New evidence shifts the timeline back for human arrival in the Americas
Ancient artifacts found at an archaeological site in Argentina suggest that humans occupied South America earlier than previously thought.
|Sample of the lithic artifacts found in the levels associated with extinct fauna |
[Credit: Politis et al (2016)]
The evidence for earlier human arrival in the Americas comes from a rich archaeological site in southeastern South America called Arroyo Seco 2. A group of scientists led by Gustavo Politis from CONICET and the Universidad Nacional del Centro de la Provincia de Buenos Aires present the research in a new PLOS ONE study.

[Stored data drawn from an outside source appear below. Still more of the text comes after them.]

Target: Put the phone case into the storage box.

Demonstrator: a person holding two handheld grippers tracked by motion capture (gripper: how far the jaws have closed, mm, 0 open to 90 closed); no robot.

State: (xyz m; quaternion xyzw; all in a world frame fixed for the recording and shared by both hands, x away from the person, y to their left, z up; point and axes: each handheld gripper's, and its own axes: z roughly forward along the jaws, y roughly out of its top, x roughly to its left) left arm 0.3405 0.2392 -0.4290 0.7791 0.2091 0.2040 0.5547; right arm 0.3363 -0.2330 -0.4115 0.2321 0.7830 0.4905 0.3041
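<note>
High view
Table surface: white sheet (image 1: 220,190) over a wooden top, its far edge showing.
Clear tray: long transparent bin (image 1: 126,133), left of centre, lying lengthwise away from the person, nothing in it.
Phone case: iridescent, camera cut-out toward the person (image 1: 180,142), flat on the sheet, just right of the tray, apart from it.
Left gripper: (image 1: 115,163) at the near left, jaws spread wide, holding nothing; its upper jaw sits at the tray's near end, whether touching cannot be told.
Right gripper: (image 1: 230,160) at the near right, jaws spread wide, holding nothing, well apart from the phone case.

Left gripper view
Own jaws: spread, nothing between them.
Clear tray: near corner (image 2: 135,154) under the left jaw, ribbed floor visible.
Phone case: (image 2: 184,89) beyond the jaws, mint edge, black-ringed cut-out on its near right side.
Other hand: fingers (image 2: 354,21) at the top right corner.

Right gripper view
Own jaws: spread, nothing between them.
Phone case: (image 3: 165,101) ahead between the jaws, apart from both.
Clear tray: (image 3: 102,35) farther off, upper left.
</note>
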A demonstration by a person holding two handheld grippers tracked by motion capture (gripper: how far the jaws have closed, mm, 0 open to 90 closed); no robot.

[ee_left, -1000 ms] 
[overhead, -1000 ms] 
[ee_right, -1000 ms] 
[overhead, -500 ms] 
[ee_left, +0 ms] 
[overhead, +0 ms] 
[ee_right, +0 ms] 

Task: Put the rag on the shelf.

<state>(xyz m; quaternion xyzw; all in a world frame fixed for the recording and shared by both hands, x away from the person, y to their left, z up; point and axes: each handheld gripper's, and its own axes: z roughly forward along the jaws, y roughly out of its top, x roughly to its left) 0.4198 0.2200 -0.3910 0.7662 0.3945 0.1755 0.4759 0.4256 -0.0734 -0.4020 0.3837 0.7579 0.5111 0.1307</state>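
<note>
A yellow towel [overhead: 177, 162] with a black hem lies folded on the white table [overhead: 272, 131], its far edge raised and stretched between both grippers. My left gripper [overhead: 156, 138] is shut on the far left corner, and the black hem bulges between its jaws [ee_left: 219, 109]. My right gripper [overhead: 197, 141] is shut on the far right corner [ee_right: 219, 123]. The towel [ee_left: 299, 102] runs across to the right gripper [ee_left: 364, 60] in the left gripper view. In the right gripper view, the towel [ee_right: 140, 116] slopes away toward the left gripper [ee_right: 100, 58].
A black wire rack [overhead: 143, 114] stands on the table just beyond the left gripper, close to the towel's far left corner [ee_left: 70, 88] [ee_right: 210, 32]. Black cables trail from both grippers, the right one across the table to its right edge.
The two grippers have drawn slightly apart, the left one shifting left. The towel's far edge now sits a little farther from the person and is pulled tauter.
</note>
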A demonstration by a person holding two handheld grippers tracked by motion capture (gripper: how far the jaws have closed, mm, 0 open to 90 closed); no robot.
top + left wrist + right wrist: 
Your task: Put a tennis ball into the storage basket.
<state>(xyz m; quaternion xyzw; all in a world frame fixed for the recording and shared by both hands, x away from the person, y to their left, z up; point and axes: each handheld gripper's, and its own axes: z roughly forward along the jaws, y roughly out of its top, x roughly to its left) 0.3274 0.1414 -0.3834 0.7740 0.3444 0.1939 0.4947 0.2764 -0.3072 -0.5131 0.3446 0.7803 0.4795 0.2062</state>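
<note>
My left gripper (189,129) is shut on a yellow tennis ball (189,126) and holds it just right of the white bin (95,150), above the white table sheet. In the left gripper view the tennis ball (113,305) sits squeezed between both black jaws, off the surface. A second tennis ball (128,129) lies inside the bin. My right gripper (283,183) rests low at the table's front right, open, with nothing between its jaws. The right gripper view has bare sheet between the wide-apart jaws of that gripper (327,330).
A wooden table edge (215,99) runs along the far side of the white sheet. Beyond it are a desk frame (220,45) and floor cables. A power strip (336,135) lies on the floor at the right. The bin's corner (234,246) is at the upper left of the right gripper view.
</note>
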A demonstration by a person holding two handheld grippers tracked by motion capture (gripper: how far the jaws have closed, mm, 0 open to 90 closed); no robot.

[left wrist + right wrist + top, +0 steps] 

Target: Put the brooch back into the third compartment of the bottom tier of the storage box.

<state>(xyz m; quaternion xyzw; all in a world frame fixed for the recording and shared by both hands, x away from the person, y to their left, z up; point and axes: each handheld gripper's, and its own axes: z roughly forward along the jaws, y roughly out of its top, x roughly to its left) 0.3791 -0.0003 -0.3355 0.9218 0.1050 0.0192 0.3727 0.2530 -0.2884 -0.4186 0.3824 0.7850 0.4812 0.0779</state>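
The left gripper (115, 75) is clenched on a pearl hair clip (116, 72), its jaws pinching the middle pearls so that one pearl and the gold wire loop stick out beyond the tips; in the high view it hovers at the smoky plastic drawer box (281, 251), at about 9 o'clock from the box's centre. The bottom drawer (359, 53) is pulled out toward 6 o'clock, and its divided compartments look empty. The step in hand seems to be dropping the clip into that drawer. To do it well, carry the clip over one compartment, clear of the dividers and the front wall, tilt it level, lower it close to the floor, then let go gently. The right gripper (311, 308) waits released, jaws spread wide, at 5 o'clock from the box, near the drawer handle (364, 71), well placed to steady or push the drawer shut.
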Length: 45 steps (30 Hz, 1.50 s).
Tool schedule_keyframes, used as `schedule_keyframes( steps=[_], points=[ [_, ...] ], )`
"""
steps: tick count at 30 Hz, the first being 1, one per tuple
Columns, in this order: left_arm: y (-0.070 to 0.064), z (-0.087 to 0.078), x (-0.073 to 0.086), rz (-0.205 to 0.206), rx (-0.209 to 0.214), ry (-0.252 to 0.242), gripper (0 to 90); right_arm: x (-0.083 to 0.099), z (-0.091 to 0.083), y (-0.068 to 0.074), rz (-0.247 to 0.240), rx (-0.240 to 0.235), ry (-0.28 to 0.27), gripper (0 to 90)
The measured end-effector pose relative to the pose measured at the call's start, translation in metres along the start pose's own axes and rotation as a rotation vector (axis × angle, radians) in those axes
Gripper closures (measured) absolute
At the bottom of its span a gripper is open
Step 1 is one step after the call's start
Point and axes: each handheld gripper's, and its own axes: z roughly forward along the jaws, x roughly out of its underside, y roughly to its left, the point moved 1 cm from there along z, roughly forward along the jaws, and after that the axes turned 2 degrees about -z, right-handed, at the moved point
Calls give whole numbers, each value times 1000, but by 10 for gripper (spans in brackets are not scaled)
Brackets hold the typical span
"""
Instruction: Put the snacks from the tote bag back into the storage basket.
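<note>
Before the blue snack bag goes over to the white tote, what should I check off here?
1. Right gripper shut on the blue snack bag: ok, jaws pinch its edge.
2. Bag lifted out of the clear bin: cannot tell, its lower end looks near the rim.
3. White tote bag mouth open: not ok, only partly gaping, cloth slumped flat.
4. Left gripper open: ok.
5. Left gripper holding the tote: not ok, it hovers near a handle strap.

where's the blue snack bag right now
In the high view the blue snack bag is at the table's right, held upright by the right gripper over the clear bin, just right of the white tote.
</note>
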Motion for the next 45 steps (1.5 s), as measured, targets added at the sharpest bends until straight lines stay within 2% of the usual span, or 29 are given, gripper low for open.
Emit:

The analysis revealed the presence of limb bones from extinct mammals at the site, which may indicate human activities of transporting and depositing animal carcasses for consumption at a temporary camp. The bones of some mammal species were concentrated in a specific part of the site, which could indicate designated areas for butchering activities. Microscopic examination also revealed that some bones contained fractures most likely caused by stone tools. The remains were dated between 14,064 and 13,068 years ago, and the authors hypothesize that Arroyo Seco 2 may have been occupied by humans during that time.
|The evidence for earlier human arrival in the Americas comes from a rich
in southeastern South America called Arroyo Seco 2 [Credit: Politis et al (2016)]
While the characteristics of some of these archaeological materials could be explained without human intervention, the combination of evidence strongly suggests human involvement. Humans' arrival in southern South America 14,000 years ago may represent the last step in the expansion of Homo sapiens throughout the world and the final continental colonization.